─── Collected data

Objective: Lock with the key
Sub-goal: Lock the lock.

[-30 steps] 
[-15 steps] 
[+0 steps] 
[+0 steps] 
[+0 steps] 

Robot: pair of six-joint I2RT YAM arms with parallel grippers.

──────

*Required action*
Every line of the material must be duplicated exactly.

*Exercise solution*
Objective: Lock with the key
Sub-goal: Lock the lock.

[-30 steps] 
[-15 steps] 
[+0 steps] 
[+0 steps] 
[+0 steps] 

Robot: pair of six-joint I2RT YAM arms with parallel grippers.

Work on the answer is now done.